Under Social Security, benefit levels are increased every January through an annual COLA, which is meant to ensure benefits keep track with inflation. All beneficiaries receive COLAs based on the growth in the Consumer Price Index for Urban Wage Earners and Clerical Workers (CPI-W). Historically, growth in the CPI-W outpaced more accurate measures of inflation by an average 0.3 percentage points per year.
With the insolvency of the Social Security retirement trust fund just seven years away, numerous proposals to reform COLAs and slow the growth in benefits have emerged. One novel solution from the Committee for a Responsible Federal Budget’s Trust Fund Solutions Initiative would enact a Social Security COLA cap.
Under the proposal, COLA amounts would be capped at the dollar amount received by a relatively high earner. Based on projections from Karen E. Smith using the Urban Institute’s DYNASIM model, we estimate a 2026 COLA cap with 2.8% CPI-W growth would equal $950 if set at the COLA received by the 75th percentile beneficiary. The cap could be higher or lower depending on how it is set.
Under a COLA cap, most beneficiaries would continue to receive the same COLA as under current law. For example, a typical worker who retired this year at their normal retirement age will receive an $850 COLA in 2026 and would not be affected by the cap. On the other hand, a higher earner with a $1,150 COLA would instead receive one at the $950 cap.

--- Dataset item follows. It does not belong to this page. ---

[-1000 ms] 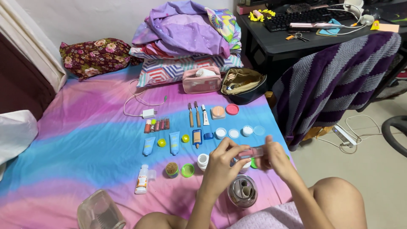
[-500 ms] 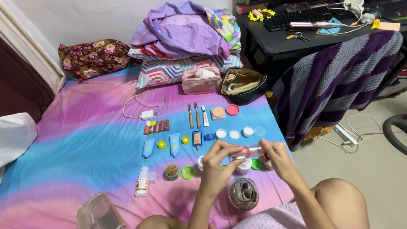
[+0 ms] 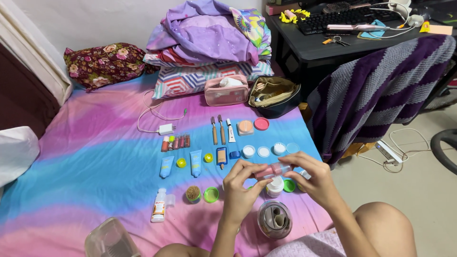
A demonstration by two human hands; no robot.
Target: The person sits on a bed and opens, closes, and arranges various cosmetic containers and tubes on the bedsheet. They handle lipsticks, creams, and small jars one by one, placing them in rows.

As discussed in our recent paper, a COLA cap has many advantages. A cap would progressively target benefit adjustments on retirees most able to bear them, retain inflation protection for at least an adequate level of benefits, and avoid disincentivizing work among those claiming Social Security benefits. Depending on how the cap is set, it would close between one twentieth to one quarter of Social Security’s solvency gap.
With retirees facing an across-the-board 24% benefit cut in just seven years, policymakers urgently need to begin the work of enacting trust fund solutions. Today’s Social Security COLA announcement is a reminder that capping COLAs can be a thoughtful, progressive step toward achieving sustainable solvency.